_Description of the task_
The whole listing below needs to be duplicated exactly, pictures aside.
*** Data segment Section Begins ***
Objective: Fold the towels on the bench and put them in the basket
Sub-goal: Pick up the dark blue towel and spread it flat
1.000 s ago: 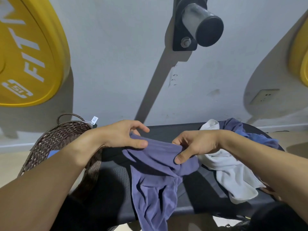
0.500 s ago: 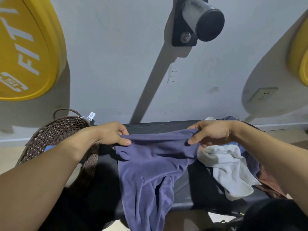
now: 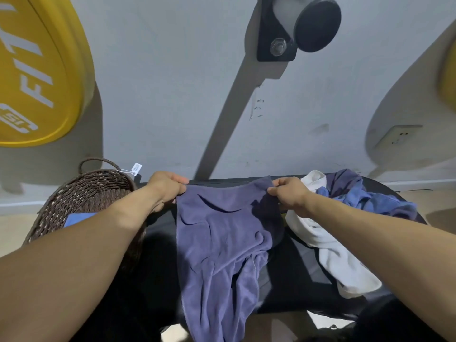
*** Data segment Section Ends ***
_Answer for the task_
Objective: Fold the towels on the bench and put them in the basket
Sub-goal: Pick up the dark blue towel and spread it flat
1.000 s ago: 
0.500 s ago: 
now: 

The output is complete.